En los departamentos donde vive mi prima hay un tipo que saca a pasear a su perro dos veces por día. –Es chilango–, apunté, con toda seguridad y confianza. –¿Cómo lo sabes?–. —Primero y más importante, porque eso de sacar a pasear a los perros es de la Ciudad de México, es parte de su cultura, y segundo, porque la placa de su carro es de la Ciudad de México y, además, habla como chilango.
Aquí en Monterrey no podemos hacer dos cosas: ni pasear en bicicleta ni andar paseando perros. Hace mucho calor. Los perros, o están en la calle, en los patios (cuando se tiene uno) o en los techos (como lo establecen las reglas de buena urbanidad). Allá tienen incluso la costumbre de contratar paseadores de perros, y así los ves divagando tranquilamente por esas avenidas frescas y arboladas, con un atajo de perros de todas razas, husmeando, moviendo la cola y meando en todas partes. Insisto en que yo nunca he visto semejante escena en Monterrey.

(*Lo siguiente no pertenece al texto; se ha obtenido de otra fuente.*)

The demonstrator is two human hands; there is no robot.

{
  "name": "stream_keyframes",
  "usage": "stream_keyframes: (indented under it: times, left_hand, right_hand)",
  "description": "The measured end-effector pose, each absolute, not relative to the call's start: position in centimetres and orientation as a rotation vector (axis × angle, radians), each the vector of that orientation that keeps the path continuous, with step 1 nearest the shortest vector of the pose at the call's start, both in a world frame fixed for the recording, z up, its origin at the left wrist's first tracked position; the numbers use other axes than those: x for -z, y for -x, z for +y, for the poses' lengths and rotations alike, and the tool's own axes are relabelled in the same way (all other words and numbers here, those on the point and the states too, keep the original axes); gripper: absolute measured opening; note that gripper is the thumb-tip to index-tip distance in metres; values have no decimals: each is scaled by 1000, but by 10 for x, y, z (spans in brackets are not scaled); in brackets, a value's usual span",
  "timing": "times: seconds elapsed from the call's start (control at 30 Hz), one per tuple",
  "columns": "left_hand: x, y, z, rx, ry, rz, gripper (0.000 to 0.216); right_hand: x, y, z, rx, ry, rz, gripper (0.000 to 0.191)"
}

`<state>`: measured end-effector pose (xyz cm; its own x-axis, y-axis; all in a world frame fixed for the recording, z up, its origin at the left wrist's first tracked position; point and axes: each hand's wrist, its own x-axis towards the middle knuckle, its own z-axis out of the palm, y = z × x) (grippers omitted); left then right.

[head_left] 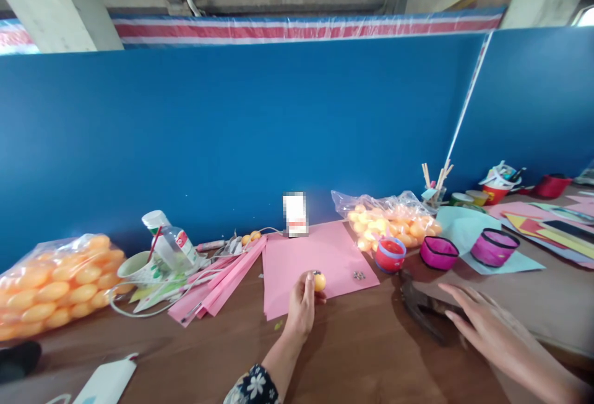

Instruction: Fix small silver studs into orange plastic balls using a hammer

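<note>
My left hand (pixel 301 308) is closed around a small yellow-orange ball (pixel 319 281) with a dark patch on its top, at the front edge of a pink paper sheet (pixel 297 255). A little pile of small metal bits (pixel 359 275) lies on the same sheet, right of the ball. On the right, a claw hammer (pixel 420 305) rests on the brown table. My right hand (pixel 487 320) hovers at the handle's end with fingers stretched out and apart. Its fingertips overlap the handle in view; whether they touch it I cannot tell.
Bags of orange balls (pixel 60 286) stand at left and behind the sheet. Folded pink paper strips (pixel 227 280), a tilted bottle (pixel 174 243) and a cup (pixel 137 266) sit left. Small round containers (pixel 439 253) stand beyond the hammer. A blue partition (pixel 241 125) closes the back.
</note>
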<state>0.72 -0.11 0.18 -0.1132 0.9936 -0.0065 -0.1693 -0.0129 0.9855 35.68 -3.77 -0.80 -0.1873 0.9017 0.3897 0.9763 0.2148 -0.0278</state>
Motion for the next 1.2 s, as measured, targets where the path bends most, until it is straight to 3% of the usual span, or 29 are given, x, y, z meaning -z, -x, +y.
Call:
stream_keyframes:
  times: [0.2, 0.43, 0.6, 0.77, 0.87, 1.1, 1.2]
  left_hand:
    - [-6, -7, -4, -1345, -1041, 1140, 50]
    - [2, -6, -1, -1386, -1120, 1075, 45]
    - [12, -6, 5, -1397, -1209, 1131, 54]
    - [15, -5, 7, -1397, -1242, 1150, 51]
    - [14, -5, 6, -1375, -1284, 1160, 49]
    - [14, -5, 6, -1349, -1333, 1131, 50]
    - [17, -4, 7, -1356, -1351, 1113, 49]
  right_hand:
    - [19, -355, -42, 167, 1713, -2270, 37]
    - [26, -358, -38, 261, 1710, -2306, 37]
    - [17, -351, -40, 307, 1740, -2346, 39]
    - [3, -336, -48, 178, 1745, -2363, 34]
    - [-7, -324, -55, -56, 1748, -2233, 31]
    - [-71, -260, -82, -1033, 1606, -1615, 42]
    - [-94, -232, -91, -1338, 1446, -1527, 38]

He notado que quienes sacan a pasear a sus perros les compran toda suerte de accesorios –caros y perfectamente inútiles–, además de las muy exclusivas bolsas de comida que, para la cantidad de proteínas, minerales y otros aditivos que tienen, ya me gustaría comerlos yo para mejorar mi estado de salud. Y no olvidemos los juguetes, imprescindibles artefactos de dispersión para mantener al odioso animalito histéricamente contento.
Algunas personas invierten tanto en sus mascotas. Ya me gustaría verlos teniendo el mismo nivel de atención para con sus hijos.
No creo que los perritos necesiten tales niveles de atención. Más bien pienso que somos nosotros quienes proyectamos en ellos nuestras necesidades afectivas.
He visto una tendencia a pasear perros en carriolas originalmente diseñadas para bebés. Lo hacen en centros comerciales, principalmente. Me cuesta trabajo entender esa práctica. No discuto si eso es bueno o malo, sencillamente pienso que no tiene que ver con nosotros, sino con nuestras deficiencias, marasmos, desequilibrios y contundentes soledades.
Tenemos una curiosa relación con el mundo animal; los acechamos y perseguimos para matarlos con redes, flechas y balas; los domesticamos para que nos sirvan de compañía, los adaptamos para diversas tareas de trabajo y los engordamos para procesarlos y comerlos. Ah, pero lo más bizarro de esta interacción es nuestra obsesión por conservarlos con taxidermia y exhibirlos en casas particulares y en museos. Aun así me parece más relevante en términos culturales –y pedagógicos– que andar paseando perros en carriolas infantiles en centros comerciales. Perdón, pero eso es de gente loca.
Cualesquiera que sea el caso, nos sentimos solos en un mundo donde los únicos animales que realmente hablan somos nosotros, porque los loros repiten estúpidamente lo que decimos o se ponen a improvisar y a pegar de alaridos de manera espontánea. Oyen, pero ni entienden ni conversan. Por eso a veces me crispa la piel ver gente intentando charlar con sus mascotas y, peor: creer que éstas realmente comprenden las palabras que salen de la boca de sus dueños.
Pese a todo, el asunto de los perros es más complicado y profundo, porque fuimos nosotros los que los creamos a partir del lobo, confeccionándolos, a través de nuestra fértil y tergiversada imaginación, y transformándolos en un atajo de razas ridículas –insoportables unas y peligrosísimas otras– que demuestran claramente que hemos logrado proyectar nuestras personalidades y notables desbalances en esos animalitos. ¿Habrían existido los chihuahueños o los poodles sin nuestra intervención? Altamente improbable.
Bueno, pero debo insistir en ese tema de pasear perros en carriolas; considerando que los animalitos tienen cuatro patas, en lugar de dos, como nosotros, pues no le encuentro mucho sentido. El caso es que, quien quiera pasear a sus perros, que lo haga, yo prefiero dejarlos afuera y que se las arreglen solos. Les doy de comer y los llevo al veterinario, pero hasta ahí. Es más saludable para el perro, pero especialmente para sus dueños.